Whenever you buy or sell shares, you will be charged a commission fee. This is important if you are planning to trade frequently and you will tend to look for a broker that charges low commission fees. If you are not trading frequently and more or the buy-and-hold investor, commission fee may be of lesser importance. Another fee you can take note in this case would be the minimum fee as you will be the minimum amount to be charged regardless of trade amount. This is especially important for those trading in small amounts. For example, if the minimum fee is $15 and commission fee is 0.5% of the trade amount, by investing $1000 the commission fee charged is $5. However, this falls short of the minimum fee so you will be charged $15 instead of $5.
Between a CDP brokerage account and a custodian brokerage account, there is no better one as each has their own merits. It boils down to what you value more as an investor. Ideally, you want your shares to be under your name. In that case, a CDP brokerage account would be more suitable. However, most of the cheaper investment brokerages are custodian accounts. Hence, if fees is something you are very concerned about then a custodian account may be more of your cup of tea.
When it comes to online investment brokerages, it is more or less self-service. Hence, you would want a platform that you are more comfortable with so that you are able to trade your shares easily. Some platforms available are IOS mobile applications, android mobile applications and websites. So if you are someone who prefers trading on the go, a mobile application may be better. Do also check out the interface of the platform that it is easy for you to use and also understand.
Before investing in stocks, you will need to fund the brokerage account. It will be good to check the available methods of transferring funds for each of the different brokerages. Some methods available can be via bank transfer and PayNow. Choose a brokerage that provides your preferred mode of payment.

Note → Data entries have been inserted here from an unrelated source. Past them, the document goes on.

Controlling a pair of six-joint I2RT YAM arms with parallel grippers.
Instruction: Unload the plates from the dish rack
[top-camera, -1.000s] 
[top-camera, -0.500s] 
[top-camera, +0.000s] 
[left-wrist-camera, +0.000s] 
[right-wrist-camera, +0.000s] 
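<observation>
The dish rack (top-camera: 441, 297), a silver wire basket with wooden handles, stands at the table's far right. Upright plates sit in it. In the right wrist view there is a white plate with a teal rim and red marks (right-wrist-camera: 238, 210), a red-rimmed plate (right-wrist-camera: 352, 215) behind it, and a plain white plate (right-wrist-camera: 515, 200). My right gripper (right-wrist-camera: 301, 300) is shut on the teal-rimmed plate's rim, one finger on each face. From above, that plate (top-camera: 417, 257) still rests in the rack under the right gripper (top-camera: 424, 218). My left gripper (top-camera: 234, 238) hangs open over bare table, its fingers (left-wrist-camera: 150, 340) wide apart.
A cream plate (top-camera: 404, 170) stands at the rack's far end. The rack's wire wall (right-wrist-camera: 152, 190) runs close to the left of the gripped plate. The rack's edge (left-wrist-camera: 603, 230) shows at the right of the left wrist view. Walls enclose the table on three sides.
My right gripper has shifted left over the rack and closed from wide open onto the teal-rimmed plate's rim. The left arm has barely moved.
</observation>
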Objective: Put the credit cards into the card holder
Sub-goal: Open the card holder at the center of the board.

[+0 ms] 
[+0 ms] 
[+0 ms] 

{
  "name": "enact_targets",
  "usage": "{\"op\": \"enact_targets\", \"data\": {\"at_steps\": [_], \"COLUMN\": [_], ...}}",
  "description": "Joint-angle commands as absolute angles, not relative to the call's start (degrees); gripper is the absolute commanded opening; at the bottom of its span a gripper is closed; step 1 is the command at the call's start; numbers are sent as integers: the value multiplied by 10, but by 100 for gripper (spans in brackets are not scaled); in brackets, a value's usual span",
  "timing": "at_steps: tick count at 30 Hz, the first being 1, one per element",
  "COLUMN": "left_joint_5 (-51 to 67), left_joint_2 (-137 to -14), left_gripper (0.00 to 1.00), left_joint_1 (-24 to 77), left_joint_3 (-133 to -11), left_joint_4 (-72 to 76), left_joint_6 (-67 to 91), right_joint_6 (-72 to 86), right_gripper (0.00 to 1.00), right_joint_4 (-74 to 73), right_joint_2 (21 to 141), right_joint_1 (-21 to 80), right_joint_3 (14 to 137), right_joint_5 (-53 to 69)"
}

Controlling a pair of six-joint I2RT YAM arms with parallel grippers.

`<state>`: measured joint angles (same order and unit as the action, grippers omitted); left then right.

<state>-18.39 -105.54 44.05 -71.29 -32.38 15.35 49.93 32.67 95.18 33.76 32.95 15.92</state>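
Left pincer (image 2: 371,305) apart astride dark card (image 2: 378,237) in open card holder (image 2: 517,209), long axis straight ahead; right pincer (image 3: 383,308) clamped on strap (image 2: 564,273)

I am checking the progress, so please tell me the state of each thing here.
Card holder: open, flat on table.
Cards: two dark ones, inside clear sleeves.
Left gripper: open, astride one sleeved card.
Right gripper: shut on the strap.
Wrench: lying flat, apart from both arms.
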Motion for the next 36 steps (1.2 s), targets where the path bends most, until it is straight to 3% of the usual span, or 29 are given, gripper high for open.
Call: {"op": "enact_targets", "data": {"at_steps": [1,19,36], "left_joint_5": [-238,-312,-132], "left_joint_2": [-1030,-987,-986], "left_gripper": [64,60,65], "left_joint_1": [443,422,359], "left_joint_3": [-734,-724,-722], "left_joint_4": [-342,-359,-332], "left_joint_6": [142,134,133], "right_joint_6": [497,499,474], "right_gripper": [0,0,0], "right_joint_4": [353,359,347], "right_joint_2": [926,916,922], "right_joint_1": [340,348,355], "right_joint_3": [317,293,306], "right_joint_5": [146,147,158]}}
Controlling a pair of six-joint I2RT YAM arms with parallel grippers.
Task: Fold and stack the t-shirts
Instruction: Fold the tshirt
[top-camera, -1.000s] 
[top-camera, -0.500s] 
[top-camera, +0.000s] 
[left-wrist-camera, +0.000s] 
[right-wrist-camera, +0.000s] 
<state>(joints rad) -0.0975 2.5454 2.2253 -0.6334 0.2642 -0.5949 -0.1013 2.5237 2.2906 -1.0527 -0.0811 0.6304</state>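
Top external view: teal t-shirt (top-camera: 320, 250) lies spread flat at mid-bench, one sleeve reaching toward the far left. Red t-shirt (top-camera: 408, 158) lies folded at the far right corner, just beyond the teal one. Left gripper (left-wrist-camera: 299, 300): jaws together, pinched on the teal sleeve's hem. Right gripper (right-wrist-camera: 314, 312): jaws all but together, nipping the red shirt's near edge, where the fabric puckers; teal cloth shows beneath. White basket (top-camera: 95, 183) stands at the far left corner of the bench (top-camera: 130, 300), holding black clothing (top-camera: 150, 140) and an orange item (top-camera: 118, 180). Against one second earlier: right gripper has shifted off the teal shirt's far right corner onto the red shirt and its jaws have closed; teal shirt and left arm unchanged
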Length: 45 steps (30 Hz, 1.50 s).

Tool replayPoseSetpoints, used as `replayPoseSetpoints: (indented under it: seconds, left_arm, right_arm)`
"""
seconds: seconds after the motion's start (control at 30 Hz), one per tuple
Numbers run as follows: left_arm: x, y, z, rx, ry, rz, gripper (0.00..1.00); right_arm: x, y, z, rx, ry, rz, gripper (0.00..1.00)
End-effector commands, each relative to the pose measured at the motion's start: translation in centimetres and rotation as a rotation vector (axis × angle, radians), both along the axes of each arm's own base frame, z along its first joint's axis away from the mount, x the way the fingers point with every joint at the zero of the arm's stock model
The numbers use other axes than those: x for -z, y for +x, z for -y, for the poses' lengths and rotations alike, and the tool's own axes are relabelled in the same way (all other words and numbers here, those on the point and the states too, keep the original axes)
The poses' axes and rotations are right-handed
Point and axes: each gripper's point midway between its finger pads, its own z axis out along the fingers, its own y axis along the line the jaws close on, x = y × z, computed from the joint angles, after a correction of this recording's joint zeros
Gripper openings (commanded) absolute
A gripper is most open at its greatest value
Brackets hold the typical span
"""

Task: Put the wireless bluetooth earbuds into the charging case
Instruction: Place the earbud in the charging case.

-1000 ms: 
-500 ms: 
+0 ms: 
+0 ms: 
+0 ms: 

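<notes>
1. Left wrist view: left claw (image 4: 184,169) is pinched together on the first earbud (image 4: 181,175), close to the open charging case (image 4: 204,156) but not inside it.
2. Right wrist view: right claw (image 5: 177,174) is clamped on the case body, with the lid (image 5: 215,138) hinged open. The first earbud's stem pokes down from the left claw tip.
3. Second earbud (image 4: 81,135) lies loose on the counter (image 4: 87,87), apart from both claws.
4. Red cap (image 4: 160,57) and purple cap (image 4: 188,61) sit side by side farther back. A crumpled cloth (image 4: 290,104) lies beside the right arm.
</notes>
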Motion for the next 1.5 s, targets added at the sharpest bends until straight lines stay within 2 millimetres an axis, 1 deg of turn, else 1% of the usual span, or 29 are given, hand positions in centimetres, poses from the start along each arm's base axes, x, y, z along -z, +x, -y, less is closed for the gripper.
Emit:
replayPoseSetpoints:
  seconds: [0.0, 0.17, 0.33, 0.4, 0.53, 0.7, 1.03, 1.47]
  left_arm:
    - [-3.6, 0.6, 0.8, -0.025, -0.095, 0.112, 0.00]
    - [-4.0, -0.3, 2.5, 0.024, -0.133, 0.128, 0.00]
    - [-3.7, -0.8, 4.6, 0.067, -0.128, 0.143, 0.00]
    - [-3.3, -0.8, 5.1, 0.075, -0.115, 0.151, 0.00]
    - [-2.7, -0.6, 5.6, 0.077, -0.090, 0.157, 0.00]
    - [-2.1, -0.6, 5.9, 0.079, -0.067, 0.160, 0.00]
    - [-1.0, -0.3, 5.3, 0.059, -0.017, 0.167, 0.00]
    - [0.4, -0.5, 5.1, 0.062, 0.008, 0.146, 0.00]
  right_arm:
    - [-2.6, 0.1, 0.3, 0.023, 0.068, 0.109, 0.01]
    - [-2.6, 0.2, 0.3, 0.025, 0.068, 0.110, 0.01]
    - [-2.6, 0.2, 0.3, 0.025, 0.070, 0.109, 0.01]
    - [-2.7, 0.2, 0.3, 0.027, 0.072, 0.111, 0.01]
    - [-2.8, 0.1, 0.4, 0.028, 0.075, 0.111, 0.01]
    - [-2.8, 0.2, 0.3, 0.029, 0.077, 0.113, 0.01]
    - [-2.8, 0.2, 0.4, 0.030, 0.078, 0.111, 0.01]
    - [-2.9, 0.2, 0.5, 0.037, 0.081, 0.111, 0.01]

The brokerage you have chosen provides with analyst reports and updates on the market. Educational materials are also provided by certain brokerages such as demo accounts and tutorials. If you are interested in market research and analysis, this may be a point to take note of this when choosing your broker.
While online investment brokerage is oftentimes a self-service affair, one should not overlook customer service. A brokerage with good customer service comes in handy when you have enquiries and issues to resolve. Things you can keep a look out for are the ways you can contact the broker such via phone, email or live chat and the timings these options are available.